Each line below that holds the string "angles" counts once; report the total and nothing else.

━━━━━━━━━━━━━━━━━━━━━━━━━━━━━━

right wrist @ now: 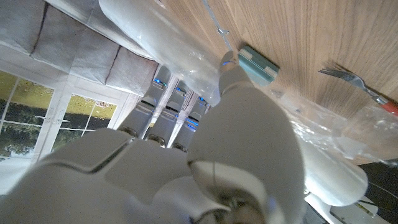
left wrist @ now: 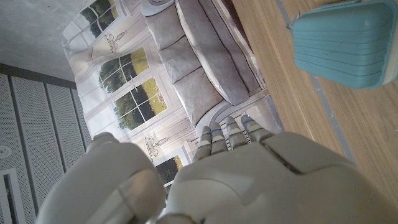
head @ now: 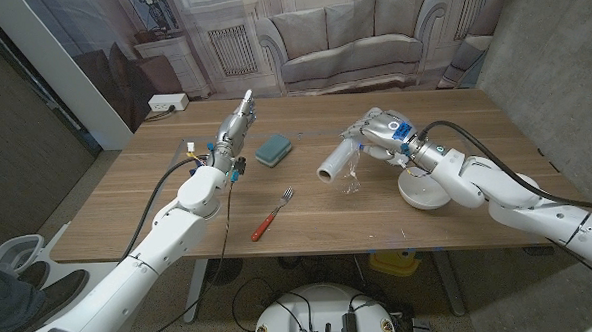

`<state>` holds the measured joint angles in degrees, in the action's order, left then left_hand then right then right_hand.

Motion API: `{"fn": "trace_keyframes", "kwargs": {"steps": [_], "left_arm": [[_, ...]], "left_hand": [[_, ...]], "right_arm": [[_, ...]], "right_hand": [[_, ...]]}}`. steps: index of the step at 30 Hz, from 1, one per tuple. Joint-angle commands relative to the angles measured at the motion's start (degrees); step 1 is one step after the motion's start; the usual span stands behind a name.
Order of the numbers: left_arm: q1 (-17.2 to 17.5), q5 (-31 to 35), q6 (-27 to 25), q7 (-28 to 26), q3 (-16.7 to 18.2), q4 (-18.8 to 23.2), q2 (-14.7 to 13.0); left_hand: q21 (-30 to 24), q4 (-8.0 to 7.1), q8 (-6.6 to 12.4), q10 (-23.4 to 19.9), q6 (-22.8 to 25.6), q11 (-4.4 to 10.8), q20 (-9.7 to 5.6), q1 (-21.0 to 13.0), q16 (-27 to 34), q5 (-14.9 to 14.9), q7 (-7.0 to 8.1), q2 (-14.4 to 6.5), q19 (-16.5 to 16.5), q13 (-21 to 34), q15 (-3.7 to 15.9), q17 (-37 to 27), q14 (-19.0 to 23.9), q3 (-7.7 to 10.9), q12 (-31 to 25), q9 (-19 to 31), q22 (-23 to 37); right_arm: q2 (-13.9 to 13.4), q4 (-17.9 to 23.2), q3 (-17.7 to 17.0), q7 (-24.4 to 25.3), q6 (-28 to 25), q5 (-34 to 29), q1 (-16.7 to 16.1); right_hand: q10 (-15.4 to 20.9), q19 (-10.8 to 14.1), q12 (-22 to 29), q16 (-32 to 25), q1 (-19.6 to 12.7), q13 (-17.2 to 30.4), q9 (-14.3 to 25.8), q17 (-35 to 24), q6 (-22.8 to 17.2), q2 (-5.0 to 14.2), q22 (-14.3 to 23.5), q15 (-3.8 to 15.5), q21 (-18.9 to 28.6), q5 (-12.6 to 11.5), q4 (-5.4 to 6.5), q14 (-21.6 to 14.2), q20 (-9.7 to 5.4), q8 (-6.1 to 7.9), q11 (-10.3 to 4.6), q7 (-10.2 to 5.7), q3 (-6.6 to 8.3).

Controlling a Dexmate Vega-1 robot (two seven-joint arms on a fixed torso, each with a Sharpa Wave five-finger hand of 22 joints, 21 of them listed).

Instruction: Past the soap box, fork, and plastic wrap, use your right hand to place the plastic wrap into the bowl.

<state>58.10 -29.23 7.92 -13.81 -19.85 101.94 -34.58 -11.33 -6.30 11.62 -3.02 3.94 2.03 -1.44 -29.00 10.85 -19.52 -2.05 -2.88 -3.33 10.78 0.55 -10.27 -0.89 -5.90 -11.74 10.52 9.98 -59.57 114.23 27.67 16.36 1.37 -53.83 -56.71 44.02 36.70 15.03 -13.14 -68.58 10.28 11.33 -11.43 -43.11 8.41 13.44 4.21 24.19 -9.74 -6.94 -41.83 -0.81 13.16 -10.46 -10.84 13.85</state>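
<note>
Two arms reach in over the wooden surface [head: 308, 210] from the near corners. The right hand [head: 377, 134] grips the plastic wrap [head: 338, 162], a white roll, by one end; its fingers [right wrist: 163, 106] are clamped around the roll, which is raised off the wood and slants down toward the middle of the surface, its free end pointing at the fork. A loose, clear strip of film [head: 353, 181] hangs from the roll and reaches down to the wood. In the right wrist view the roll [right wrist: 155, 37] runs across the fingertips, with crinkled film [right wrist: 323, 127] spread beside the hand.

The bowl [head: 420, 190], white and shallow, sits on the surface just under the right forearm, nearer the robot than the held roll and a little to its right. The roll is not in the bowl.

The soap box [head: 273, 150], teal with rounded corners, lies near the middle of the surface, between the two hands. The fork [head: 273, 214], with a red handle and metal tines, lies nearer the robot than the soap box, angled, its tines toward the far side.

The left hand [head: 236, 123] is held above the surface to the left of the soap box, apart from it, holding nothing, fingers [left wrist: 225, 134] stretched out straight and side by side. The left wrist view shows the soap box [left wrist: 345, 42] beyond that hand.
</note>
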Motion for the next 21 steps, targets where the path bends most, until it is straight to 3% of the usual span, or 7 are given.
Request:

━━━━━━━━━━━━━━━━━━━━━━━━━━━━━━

Reply to the task: 2